On some farms, big center-pivot irrigators — the spindly rigs that create the emerald circles of cropland familiar to anyone flying over the region — now are watering only a half-circle. On others, they sit idle altogether.

The emergence of factory farming after World War Two is the culprit in this disaster. Driven by profit-seeking investment, made sensible by blissful ignorance about our place in nature, farmers depleted the water table by using this finite resource without a concern for the limits set by this complex system. Droughts, perhaps reflecting the changes in the environment caused by the mechanisms driving global warming, only intensify this problem.

It appears we’ve reached another “Drill baby, drill” impasse, one that will resolve itself by destroying the economies which brought it into being.

George W. Bush inconvenienced

Dubya in jail

The problem for the ex-Decider, current fine arts painter is legal in nature:

Will George W. Bush set foot in Europe again in his lifetime?

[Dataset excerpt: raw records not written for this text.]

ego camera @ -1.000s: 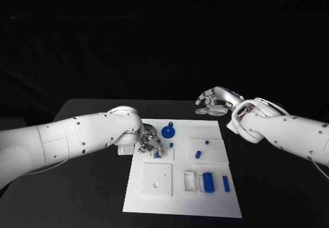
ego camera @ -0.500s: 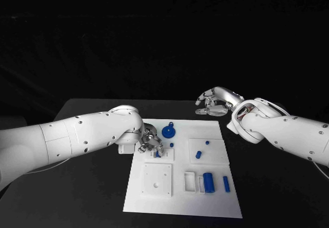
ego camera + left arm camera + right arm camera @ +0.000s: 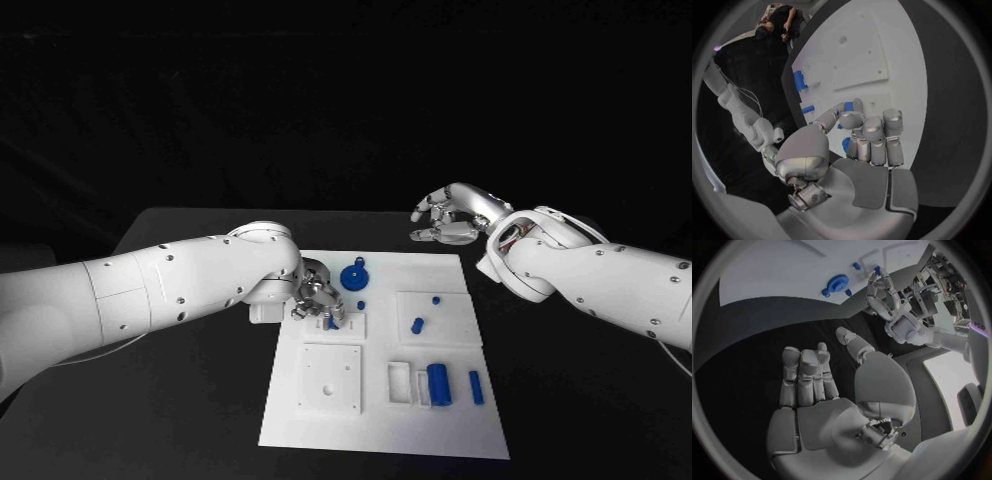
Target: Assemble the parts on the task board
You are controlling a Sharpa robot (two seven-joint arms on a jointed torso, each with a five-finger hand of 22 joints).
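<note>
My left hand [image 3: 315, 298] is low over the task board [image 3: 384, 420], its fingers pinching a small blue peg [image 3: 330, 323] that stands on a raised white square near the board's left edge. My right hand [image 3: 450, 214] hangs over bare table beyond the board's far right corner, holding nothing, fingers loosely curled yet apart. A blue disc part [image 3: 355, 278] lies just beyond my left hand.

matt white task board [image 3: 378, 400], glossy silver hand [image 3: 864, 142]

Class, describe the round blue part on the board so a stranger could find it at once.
Start at the white task board on the black table. Near its far edge, beside the left hand, lies the round blue part: the only disc-shaped piece; the others are slim pegs and cylinders.
</note>
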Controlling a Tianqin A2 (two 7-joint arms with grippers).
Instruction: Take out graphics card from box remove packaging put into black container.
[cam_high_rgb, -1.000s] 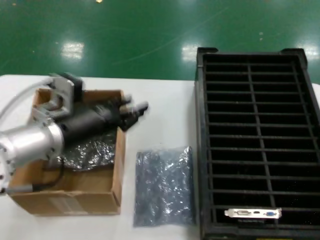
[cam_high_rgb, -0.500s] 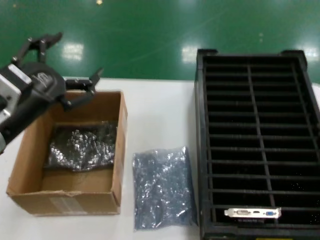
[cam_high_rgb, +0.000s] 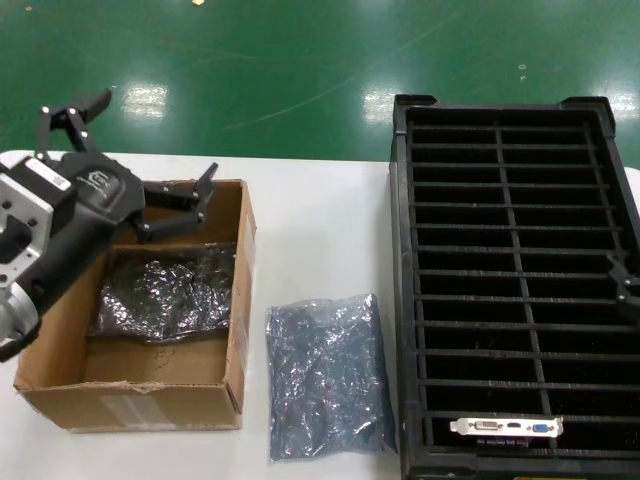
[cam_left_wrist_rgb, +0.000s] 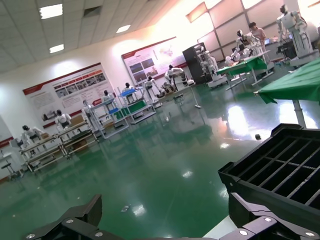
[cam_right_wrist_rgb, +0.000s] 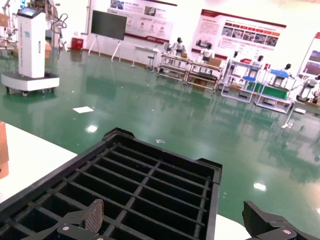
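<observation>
The brown cardboard box (cam_high_rgb: 60, 385) sits at the table's left, with a dark crinkly bag (cam_high_rgb: 165, 290) lying in it. My left gripper (cam_high_rgb: 150, 142) hangs open over the box's far left corner, holding nothing; in the left wrist view the gripper (cam_left_wrist_rgb: 167, 212) points out across the floor. A grey-blue plastic bag, the packaging (cam_high_rgb: 325, 375), lies flat on the table between box and crate. The black container (cam_high_rgb: 400, 300) stands at the right, and the graphics card (cam_high_rgb: 505, 427) stands in its nearest slot. My right gripper (cam_right_wrist_rgb: 175, 220) is open and empty over the container (cam_right_wrist_rgb: 150, 180).
The white table (cam_high_rgb: 320, 230) shows between the box and the crate. One right fingertip (cam_high_rgb: 624, 276) shows at the head view's right edge, over the crate. Beyond the table's far edge lies green floor (cam_high_rgb: 300, 70).
My left gripper has pulled back from over the box's right wall to its far left corner and has opened. A right fingertip has come into the head view at the right edge.
</observation>
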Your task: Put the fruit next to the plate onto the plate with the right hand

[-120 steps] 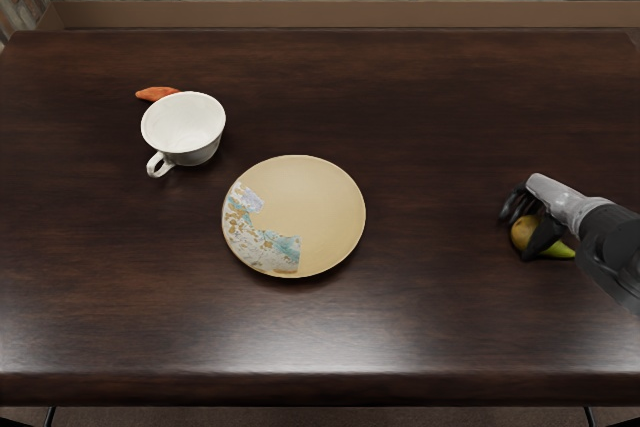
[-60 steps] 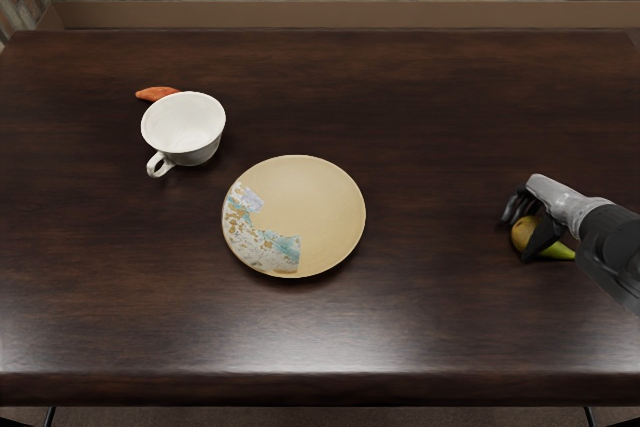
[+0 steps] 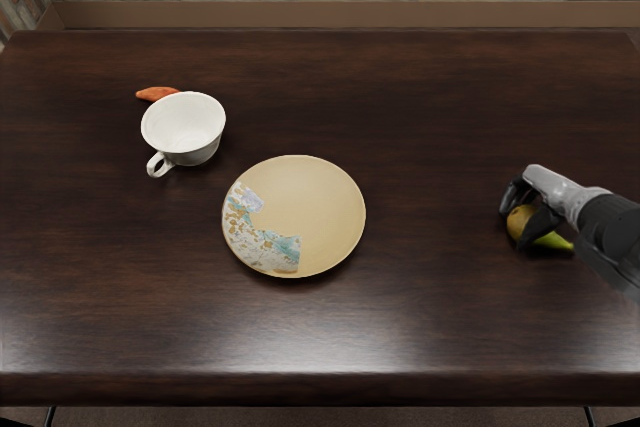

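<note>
A yellow-green pear (image 3: 523, 221) sits far to the right of the tan plate (image 3: 310, 197), which has a blue patterned patch on its left side. My right hand (image 3: 530, 209) comes in from the right edge with its dark fingers curled around the pear, which looks slightly raised off the table. The grey forearm (image 3: 600, 222) covers part of the fruit. The plate holds nothing.
A white cup (image 3: 182, 129) with its handle toward the front stands at the left, and an orange carrot-like item (image 3: 156, 93) lies just behind it. A brick wall runs along the table's far edge.
The right hand and the pear have shifted slightly upward in the picture, and the fingers have closed more tightly on the fruit. Plate, cup and orange item have not moved.
</note>
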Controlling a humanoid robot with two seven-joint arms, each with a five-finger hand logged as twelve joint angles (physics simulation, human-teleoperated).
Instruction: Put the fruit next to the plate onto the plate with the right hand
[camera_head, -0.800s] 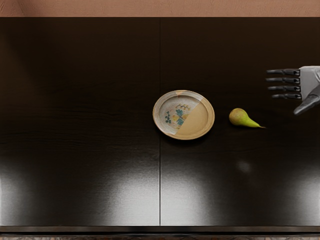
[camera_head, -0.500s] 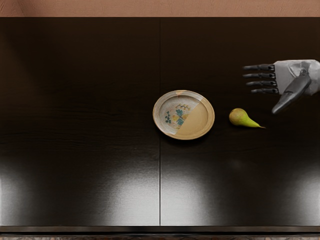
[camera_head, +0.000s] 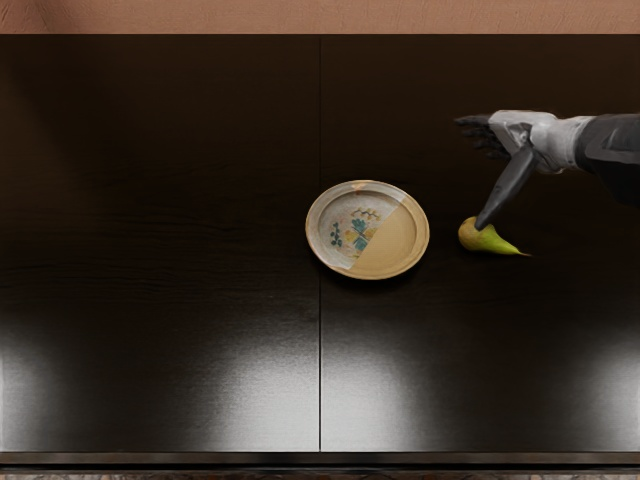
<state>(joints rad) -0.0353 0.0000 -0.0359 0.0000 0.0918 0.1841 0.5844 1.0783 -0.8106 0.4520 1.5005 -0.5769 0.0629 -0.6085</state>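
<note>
Compared with before, the right hand (camera_head: 522, 135) is now much closer to the pear (camera_head: 485, 237), which lies on the table (camera_head: 200, 350) just right of the plate (camera_head: 367, 229). Behind it, the fingers (camera_head: 474, 127) are spread and hold nothing. The thumb may push the pear so it rolls away. I see no readable writing.

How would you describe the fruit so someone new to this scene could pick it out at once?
On the dark table, find the round patterned plate near the middle. Just to its right in the picture, not touching it, lies a small yellow-green pear, narrow end pointing right. It is the only fruit, just below the right hand.
</note>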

A planned trip by Bush to speak at the Switzerland-based United Israel Appeal later this week has been canceled after several human rights groups called for Swiss authorities to arrest Bush and investigate him for authorizing torture. Bush has traveled widely since leaving office, but not to Europe, where there is a strong tradition of international prosecutions.

The Swiss group and Bush’s spokesman claim that it was threats of protest, not of legal action, that prompted the cancellation. But facing protests is nothing new for Bush. What was different about this trip was that groups including Amnesty International and the Center for Constitutional Rights argued that Switzerland, as a party to the UN Convention against Torture, is obligated to investigate Bush for potential prosecution.

Is it unsurprising that a Bush spokesman has a truth-telling problem? No, of course not. The word “Bush” could become a synonym for “liar.” Nor is it surprising that George W. Bush wants to avoid the legal problems generated by his criminal actions. There is nothing here which is at all surprising because he has evaded responsibility for his worst acts his whole life.

It just pleases me greatly that The Decider must avoid traveling to and around Europe lest he risk finding himself in prison for the rest of his life for the decisions he made while president! It would please me even more if he were to spend the rest of his life in prison for his crimes.